I have about 6 or 8 plastic flower pots that I plant bushy pea plants in on a rotating schedule, when the plants are of some size I place them next to the infested plants. The aphids wander over on thier own to infest the new food. Feeding is done by blowing the aphids off the plants directly into a front openging vivarium or lightly brushing them into a small feeding cup. I don't recommend dusting as these can be killed easily.

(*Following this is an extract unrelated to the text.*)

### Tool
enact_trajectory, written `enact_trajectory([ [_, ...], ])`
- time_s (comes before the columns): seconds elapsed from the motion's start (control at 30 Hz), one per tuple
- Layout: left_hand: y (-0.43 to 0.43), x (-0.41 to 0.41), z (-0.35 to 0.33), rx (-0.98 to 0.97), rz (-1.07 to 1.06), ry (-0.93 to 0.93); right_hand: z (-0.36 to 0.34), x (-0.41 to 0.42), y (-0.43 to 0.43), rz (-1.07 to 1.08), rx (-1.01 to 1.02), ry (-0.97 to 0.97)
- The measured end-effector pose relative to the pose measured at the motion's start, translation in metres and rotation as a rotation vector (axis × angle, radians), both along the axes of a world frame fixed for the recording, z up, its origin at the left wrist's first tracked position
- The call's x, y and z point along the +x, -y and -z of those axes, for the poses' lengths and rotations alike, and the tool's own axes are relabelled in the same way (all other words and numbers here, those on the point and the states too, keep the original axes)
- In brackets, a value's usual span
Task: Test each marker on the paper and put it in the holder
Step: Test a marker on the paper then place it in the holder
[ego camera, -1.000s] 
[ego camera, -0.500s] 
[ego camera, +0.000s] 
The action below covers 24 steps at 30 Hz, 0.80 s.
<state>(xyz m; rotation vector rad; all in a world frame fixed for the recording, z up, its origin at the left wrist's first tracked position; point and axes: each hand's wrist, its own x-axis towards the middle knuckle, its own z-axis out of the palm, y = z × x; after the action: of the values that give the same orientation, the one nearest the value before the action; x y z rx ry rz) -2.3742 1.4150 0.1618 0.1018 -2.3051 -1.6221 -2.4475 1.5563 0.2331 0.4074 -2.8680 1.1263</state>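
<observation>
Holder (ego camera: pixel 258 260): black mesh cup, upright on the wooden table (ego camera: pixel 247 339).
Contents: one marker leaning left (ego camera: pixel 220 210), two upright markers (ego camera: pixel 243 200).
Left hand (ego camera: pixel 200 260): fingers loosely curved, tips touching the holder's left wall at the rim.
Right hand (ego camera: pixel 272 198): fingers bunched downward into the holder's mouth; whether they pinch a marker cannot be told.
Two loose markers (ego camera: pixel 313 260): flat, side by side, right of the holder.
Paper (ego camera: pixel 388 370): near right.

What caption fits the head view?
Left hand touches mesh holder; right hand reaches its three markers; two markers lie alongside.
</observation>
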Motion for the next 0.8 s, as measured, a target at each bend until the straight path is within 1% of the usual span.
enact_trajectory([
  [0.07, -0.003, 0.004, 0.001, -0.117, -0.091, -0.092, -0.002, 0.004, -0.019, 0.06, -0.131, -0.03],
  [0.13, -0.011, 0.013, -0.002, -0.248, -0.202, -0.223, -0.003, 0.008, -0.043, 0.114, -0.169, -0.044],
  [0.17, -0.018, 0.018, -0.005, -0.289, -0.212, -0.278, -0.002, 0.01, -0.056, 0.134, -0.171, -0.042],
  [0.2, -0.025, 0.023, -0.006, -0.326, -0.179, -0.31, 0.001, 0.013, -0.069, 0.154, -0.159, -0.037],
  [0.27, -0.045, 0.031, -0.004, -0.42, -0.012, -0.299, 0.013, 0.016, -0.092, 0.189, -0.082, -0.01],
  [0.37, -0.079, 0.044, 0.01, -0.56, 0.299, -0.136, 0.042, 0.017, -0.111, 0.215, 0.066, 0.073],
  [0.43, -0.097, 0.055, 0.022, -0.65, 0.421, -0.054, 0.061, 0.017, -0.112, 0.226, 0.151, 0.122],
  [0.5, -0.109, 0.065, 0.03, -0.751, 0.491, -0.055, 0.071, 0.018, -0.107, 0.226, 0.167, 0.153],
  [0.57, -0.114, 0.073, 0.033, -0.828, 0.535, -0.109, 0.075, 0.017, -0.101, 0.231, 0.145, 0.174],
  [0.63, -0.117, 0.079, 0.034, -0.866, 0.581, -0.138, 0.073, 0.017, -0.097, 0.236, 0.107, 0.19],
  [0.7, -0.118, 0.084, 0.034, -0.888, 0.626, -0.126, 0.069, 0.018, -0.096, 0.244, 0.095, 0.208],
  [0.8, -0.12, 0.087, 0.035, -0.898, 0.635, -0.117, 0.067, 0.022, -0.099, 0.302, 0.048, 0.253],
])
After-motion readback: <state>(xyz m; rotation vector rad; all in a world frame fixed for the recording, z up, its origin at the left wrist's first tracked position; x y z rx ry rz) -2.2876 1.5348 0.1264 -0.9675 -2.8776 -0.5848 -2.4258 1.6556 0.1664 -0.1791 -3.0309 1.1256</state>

The aphids live under a shop light in the basement, they like it somewhat cool. Want more aphids, then plant more peas, very simple. Berkshire ships the aphids on a pea related plant that is much hardier than a pea plant and they sell seeds for these plants (I don't recall what it is), however peas are cheaper.

Joe
 

·
Registered
Joined
·
475 Posts
All aphids went thru stages where they are smaller than melanogaster. Some, depend on the species, can grow larger than hydei.

I've tried berkshire pea, local apple and local rose aphids. Berkshire pea aphids can grow big, so does the rose.

The lil ones -are- smaller than ffs.

When I said "some of them are smaller than melanogaster", I meant the adult size.

Steven Budidharma
 

·
Registered
Joined
·
561 Posts
Joseph : thanks for the culturing information. How long does a pea plant
last and how many aphids does a culture produce?
I was thinking that it might be possible to put the peas right in some of
the temporary enclosures I have for juveniles. Then the aphids would be a somewhat renewable food source in the enclosure. If the pea plant lasted 2 - 3 months, that would be a perfect amount of time to get them thru the post metamorphoses phase.

Steelcube : We get aphids on our Roses every year, we usually get ladybugsto take care of them. Are you culturing the rose aphids or just harvesting them from the roses?

Thanks,
Ed
 
G

·
Rose Aphids, Second worst bug on the planet, second only to mites. Hate them.

Anyway, how long the pea plant last depends on how many adult aphids walk over to it and start breeding. I'd say a couple of weeks, I certainly wouldn't bother planting it in an enclosure, I sow about a dozen seeds every couple of weeks. Problem is if you use a brush to get the aphids off of the pea plant it does a lot of damage to the tender little pea plants and can shorten thier life. As far as quantity of aphids, It takes about one small plants worth of aphids to make a meal for an adult tinc.

I am going to try, and would suggest ordering a pound of Fava beans. They are a member of the pea family and are a much tougher plant.